**Problem to work on**
Looking at the listing beneath, work out how many lines hold "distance" and report only that figure.

**Data for this task**
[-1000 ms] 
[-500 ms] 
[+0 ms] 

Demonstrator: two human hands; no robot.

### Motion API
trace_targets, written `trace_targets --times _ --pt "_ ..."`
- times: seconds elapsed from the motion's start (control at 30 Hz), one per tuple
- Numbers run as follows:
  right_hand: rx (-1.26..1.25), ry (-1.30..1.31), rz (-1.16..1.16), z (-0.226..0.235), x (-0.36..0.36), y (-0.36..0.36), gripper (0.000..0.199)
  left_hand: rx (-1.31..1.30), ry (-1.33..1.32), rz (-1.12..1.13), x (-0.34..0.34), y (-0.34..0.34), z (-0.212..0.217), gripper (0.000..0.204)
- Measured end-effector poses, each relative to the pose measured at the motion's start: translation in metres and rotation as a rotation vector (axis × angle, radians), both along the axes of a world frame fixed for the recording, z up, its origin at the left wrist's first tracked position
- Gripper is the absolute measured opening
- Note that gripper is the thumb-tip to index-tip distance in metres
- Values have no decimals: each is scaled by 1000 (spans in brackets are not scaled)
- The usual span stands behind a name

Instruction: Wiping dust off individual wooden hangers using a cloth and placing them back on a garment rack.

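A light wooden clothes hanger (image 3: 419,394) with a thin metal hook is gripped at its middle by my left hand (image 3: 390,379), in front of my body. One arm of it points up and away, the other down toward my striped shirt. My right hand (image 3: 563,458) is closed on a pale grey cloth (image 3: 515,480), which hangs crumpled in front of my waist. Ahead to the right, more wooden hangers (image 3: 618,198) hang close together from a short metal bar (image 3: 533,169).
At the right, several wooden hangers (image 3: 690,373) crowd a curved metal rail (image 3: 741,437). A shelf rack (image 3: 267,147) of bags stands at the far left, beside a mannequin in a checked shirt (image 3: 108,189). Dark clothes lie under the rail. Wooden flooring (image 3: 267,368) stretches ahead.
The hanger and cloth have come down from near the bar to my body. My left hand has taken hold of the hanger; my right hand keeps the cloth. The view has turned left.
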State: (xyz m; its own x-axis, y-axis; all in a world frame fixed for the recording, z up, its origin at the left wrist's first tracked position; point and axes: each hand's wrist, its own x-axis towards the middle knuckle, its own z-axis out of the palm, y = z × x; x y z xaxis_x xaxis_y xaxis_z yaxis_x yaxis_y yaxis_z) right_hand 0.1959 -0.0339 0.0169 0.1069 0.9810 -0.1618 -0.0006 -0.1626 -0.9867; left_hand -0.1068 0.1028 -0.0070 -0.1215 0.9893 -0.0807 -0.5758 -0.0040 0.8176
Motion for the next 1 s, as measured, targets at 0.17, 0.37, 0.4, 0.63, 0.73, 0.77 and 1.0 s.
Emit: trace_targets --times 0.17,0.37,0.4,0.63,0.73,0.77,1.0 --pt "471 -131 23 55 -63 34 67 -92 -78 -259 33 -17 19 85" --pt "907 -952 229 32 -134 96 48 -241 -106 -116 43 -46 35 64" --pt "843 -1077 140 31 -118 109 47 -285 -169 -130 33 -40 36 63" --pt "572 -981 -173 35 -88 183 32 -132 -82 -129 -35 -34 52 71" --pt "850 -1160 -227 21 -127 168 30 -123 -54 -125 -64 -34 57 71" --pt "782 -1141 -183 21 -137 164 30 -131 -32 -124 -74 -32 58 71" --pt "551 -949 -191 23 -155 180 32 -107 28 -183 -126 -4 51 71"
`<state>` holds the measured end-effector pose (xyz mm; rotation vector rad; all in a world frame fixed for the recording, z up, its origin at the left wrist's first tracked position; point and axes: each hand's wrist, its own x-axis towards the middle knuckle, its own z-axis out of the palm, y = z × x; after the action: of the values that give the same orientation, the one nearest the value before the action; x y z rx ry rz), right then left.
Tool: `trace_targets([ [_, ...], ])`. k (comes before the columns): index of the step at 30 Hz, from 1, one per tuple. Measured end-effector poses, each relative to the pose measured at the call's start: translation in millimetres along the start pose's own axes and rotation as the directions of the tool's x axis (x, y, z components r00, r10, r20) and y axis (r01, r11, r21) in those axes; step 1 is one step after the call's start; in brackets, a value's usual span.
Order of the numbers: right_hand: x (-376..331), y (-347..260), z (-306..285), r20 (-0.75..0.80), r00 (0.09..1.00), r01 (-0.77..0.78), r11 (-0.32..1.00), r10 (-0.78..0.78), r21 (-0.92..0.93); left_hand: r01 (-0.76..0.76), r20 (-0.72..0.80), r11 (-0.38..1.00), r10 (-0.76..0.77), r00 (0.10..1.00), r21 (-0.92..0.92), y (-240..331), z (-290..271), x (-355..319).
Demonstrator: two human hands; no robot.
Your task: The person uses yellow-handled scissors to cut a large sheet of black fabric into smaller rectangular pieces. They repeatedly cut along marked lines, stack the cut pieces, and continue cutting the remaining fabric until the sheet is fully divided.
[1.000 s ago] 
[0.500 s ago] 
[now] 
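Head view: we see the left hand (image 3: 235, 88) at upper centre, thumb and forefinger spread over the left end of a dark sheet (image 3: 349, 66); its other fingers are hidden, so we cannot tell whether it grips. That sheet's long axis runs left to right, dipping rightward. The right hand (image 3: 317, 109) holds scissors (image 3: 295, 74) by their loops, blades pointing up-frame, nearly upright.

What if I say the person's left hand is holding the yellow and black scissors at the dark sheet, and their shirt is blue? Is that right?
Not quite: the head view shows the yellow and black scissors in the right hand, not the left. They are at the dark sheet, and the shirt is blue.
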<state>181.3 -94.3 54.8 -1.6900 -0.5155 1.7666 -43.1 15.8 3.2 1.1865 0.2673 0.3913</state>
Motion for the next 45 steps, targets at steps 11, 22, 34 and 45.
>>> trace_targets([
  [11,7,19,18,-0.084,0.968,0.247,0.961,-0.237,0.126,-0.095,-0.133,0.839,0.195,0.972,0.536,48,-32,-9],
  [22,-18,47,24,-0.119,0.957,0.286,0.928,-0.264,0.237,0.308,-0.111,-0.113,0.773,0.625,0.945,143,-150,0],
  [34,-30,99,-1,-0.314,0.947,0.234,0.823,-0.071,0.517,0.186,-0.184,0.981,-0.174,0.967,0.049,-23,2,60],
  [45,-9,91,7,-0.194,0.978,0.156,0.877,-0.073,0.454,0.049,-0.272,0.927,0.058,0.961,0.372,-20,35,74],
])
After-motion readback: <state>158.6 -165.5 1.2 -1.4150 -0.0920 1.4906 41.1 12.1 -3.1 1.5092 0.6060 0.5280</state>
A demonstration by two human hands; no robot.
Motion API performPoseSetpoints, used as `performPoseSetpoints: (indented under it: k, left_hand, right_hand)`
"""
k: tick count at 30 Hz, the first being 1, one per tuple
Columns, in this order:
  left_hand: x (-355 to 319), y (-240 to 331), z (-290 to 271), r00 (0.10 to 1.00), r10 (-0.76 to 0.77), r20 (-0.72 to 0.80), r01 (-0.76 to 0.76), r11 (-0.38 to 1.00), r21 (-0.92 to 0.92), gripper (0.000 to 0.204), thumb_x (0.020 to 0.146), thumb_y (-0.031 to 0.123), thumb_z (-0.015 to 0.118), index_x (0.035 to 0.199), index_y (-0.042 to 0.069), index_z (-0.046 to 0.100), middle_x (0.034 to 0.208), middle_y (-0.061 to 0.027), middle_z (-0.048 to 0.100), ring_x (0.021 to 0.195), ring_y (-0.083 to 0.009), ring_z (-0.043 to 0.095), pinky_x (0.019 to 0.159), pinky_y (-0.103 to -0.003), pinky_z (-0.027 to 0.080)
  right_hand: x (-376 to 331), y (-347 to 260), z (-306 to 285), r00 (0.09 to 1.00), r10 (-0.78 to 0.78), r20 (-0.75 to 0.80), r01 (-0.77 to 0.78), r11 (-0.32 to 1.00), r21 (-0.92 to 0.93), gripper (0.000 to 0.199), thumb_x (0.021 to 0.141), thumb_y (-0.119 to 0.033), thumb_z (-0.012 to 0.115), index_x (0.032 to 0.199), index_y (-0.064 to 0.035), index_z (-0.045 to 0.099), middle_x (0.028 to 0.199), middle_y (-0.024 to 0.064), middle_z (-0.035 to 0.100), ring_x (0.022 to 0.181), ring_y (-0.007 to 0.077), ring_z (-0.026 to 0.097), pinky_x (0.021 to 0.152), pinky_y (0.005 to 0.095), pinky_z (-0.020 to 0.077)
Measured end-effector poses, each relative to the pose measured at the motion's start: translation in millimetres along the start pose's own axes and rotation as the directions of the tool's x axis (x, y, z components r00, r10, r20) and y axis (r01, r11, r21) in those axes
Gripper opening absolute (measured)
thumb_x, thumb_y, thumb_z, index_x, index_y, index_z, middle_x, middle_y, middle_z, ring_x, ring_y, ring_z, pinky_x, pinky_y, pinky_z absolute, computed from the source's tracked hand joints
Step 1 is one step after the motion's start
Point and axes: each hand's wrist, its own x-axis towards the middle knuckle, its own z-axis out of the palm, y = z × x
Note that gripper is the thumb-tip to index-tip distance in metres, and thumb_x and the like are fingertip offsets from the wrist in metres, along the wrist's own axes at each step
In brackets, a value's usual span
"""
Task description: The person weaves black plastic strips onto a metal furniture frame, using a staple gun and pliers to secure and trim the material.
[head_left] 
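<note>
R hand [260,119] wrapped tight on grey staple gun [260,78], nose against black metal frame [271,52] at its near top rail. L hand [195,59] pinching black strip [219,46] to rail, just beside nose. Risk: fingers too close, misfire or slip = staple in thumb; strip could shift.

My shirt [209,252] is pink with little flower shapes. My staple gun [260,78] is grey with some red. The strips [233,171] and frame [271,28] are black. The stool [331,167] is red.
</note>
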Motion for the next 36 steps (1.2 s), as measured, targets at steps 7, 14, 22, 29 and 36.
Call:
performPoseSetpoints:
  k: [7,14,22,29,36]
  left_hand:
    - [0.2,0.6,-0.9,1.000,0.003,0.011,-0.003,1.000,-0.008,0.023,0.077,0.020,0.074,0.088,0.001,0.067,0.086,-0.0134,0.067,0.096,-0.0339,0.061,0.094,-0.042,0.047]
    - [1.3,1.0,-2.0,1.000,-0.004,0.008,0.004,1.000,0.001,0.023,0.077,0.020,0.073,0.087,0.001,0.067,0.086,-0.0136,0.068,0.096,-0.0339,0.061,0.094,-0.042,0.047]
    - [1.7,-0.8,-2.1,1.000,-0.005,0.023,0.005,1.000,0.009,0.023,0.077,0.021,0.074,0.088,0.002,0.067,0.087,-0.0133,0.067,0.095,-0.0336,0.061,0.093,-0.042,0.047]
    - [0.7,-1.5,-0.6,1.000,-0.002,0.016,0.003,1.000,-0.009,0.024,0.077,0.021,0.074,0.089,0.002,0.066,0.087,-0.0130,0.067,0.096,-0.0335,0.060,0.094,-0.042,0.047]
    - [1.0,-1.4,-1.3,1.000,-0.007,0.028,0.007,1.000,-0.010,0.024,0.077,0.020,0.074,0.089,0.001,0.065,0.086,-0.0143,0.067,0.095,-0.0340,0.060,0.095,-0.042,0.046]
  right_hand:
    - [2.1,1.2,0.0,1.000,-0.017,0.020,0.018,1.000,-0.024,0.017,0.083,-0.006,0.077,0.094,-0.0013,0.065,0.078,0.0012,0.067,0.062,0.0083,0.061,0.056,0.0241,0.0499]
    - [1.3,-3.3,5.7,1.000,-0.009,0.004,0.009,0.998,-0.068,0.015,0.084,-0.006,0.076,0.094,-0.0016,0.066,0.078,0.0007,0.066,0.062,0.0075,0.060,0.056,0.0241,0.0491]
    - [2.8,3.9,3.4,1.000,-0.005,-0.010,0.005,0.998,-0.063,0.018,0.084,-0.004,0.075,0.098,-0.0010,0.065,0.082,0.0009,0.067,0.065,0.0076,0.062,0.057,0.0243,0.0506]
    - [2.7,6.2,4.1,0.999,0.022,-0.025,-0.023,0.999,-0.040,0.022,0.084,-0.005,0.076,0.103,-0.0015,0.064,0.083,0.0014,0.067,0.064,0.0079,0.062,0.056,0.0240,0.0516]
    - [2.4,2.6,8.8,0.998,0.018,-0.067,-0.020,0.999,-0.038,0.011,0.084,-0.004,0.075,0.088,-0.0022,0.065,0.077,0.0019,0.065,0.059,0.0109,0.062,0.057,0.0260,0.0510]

**Output below**
2